◆ **WORK REQUIRED**: Write out exactly the lines below that run from the one containing "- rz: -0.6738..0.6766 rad" through the one containing "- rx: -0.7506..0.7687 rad", both included, with no other lines.

◆ **ENTRIES SHOWN**:
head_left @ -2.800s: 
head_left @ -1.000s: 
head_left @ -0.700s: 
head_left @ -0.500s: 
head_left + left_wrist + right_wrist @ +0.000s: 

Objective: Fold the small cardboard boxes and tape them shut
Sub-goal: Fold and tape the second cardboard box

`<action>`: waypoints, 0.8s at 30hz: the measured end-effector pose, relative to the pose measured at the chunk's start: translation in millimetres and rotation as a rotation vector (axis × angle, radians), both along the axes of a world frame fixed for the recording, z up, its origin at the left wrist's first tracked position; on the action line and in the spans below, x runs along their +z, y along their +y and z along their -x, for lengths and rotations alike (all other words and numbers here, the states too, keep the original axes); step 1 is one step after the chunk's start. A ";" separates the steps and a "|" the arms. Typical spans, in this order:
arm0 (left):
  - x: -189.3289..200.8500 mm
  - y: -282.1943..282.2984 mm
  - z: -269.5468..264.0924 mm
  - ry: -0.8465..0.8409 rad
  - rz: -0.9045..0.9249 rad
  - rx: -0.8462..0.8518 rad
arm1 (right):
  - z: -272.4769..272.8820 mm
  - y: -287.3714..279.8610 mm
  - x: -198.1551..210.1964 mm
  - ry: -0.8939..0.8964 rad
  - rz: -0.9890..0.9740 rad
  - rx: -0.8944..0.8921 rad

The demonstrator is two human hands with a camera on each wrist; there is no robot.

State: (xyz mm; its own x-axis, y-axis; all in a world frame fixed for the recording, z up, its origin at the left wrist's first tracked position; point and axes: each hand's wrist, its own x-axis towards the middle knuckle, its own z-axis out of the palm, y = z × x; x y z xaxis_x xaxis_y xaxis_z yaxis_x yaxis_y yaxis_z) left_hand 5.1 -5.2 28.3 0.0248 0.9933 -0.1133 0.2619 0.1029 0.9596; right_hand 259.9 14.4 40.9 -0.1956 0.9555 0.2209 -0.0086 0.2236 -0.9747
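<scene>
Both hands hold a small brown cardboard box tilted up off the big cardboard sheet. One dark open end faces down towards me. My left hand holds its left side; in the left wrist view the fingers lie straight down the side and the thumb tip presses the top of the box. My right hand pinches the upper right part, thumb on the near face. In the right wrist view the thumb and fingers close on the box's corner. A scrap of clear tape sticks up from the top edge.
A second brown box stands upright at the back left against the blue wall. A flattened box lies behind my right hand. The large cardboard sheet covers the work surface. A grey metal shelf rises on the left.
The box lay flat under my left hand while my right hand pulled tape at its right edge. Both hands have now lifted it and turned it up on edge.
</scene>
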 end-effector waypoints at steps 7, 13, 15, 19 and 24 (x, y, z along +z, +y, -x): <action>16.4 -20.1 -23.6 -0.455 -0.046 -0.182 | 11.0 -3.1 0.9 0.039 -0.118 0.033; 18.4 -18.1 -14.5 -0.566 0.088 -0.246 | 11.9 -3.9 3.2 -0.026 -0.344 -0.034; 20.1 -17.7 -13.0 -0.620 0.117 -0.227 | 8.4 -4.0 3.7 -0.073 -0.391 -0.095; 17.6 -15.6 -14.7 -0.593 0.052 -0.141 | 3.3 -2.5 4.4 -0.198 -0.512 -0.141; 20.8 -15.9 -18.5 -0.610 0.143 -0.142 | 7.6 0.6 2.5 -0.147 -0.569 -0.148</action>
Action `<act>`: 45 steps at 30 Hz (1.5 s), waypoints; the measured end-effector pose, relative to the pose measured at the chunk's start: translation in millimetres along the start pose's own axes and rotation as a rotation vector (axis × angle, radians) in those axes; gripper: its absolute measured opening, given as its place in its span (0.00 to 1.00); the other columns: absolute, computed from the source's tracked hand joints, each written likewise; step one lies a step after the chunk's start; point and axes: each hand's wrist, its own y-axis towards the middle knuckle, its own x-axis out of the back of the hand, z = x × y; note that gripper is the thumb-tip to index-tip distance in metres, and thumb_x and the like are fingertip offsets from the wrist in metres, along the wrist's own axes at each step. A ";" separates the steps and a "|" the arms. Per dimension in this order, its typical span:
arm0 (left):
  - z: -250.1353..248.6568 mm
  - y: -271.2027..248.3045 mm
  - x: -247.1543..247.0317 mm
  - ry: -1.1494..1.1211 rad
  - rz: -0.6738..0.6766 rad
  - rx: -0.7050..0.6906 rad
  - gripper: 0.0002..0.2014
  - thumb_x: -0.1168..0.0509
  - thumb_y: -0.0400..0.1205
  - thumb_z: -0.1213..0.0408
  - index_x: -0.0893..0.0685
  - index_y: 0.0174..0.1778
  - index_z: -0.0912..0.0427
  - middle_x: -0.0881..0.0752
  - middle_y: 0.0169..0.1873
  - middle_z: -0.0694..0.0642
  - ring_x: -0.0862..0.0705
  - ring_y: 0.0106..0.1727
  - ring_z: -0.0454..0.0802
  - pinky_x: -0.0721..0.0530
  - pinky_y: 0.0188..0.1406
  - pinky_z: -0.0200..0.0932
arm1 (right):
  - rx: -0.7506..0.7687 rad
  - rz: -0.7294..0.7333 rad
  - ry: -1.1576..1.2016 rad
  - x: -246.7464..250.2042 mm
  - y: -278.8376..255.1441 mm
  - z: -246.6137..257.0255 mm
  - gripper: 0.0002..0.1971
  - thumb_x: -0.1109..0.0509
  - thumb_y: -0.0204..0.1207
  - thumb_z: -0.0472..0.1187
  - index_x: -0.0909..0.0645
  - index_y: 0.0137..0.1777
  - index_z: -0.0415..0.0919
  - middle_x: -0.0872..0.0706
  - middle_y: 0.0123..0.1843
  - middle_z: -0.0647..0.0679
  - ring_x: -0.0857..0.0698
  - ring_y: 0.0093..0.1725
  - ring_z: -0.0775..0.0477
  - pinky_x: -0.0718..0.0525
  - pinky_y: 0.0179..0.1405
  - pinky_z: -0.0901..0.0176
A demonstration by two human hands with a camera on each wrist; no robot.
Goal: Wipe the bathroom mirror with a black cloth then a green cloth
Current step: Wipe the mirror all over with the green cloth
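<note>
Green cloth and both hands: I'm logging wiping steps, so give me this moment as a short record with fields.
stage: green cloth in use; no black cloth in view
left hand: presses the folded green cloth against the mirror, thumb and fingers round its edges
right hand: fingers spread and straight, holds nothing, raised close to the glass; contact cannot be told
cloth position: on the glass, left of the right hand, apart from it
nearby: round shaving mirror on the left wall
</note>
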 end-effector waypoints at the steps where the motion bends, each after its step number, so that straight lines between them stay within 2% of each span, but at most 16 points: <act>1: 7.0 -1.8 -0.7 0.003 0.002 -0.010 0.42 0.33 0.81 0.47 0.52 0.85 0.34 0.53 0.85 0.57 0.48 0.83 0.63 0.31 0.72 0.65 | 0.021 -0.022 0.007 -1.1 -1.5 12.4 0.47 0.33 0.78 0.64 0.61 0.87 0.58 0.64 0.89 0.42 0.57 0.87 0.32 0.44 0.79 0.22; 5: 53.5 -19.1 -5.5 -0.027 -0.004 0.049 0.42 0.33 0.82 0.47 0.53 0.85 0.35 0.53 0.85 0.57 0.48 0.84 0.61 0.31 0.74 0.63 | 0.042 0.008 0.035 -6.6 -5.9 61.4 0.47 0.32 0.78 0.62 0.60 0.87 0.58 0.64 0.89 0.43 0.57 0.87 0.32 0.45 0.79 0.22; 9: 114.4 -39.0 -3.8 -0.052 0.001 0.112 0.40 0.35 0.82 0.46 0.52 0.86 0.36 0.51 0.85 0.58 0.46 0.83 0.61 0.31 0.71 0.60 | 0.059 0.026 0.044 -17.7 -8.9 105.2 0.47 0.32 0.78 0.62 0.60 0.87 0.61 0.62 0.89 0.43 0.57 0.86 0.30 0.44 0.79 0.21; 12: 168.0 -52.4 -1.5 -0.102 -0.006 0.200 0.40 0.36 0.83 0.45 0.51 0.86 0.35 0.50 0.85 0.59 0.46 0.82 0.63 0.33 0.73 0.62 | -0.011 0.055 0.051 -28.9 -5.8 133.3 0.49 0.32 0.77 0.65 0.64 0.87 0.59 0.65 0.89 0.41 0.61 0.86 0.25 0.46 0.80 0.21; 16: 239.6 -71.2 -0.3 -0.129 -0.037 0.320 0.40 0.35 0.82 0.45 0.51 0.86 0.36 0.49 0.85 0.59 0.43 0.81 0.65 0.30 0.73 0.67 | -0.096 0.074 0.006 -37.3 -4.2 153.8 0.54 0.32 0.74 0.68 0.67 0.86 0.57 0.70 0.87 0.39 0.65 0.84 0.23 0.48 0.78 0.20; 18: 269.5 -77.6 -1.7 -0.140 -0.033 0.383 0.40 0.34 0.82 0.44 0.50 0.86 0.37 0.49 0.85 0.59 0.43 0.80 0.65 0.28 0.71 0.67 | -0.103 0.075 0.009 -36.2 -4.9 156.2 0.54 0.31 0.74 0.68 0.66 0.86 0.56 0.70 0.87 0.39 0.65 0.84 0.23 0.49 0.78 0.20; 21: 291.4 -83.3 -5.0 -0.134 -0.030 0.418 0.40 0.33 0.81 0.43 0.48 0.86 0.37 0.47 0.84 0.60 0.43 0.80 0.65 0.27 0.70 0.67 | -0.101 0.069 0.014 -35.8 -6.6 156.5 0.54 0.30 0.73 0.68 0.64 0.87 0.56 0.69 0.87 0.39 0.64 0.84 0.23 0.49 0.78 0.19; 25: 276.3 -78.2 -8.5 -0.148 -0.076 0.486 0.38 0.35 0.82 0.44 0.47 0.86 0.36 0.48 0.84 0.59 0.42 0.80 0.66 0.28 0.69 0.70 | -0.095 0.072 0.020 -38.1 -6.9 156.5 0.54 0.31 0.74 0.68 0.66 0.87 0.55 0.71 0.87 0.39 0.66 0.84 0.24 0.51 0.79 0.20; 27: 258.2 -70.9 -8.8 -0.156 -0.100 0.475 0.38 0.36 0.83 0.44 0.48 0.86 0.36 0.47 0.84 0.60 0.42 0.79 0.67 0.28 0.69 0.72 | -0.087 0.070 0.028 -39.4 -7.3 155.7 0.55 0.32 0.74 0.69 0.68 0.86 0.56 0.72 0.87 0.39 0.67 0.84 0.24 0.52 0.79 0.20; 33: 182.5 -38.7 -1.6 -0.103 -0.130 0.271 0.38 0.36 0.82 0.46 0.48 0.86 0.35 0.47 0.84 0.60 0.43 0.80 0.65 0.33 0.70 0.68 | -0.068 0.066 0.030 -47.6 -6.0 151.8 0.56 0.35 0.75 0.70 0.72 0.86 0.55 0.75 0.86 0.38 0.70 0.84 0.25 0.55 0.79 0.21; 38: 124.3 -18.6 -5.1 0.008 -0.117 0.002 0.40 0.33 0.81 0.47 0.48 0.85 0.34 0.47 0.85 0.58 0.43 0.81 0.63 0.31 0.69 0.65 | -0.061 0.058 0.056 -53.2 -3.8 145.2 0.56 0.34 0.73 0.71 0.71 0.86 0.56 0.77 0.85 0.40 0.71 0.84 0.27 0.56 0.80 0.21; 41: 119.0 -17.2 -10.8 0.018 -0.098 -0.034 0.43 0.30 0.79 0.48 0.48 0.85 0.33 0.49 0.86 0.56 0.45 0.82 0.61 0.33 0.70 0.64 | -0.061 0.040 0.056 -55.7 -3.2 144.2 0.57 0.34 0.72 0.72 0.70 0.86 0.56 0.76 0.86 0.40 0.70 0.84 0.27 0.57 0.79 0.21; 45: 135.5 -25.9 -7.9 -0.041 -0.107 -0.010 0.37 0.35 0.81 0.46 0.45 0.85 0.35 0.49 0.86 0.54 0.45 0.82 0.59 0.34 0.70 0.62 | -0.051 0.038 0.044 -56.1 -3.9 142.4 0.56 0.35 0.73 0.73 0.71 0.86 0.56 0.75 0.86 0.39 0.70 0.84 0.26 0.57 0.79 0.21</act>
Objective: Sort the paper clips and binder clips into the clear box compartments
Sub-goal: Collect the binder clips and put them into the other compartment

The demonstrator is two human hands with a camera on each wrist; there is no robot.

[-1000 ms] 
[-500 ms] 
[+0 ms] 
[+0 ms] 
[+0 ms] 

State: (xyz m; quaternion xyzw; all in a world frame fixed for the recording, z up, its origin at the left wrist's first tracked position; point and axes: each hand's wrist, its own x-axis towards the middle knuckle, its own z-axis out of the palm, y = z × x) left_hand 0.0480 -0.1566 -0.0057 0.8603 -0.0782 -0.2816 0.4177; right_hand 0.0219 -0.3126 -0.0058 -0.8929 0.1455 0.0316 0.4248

◆ **ANSWER SECTION**:
  - rz: -0.6738..0.6766 rad
  - rx: -0.7050..0.6906 rad
  - gripper: 0.0002..0.2014
  - thumb_x: -0.1168..0.0509
  - thumb_y: -0.0400..0.1205
  - thumb_z: -0.1213..0.0408
  - index_x: -0.0893..0.0685
  - index_y: 0.0174..0.1778
  - index_z: -0.0912..0.0427
  - middle_x: -0.0881..0.0752
  - middle_y: 0.0169..0.1873
  - middle_z: -0.0694..0.0642
  - ring_x: -0.0862..0.0705
  - ring_y: 0.0106..0.1727
  - ring_z: -0.0454..0.0802
  - pinky_x: -0.0721..0.0530
  - pinky_y: 0.0188..0.1406
  - pinky_z: -0.0200..0.0932
arm1 (right):
  - rx: -0.7506..0.7687 rad

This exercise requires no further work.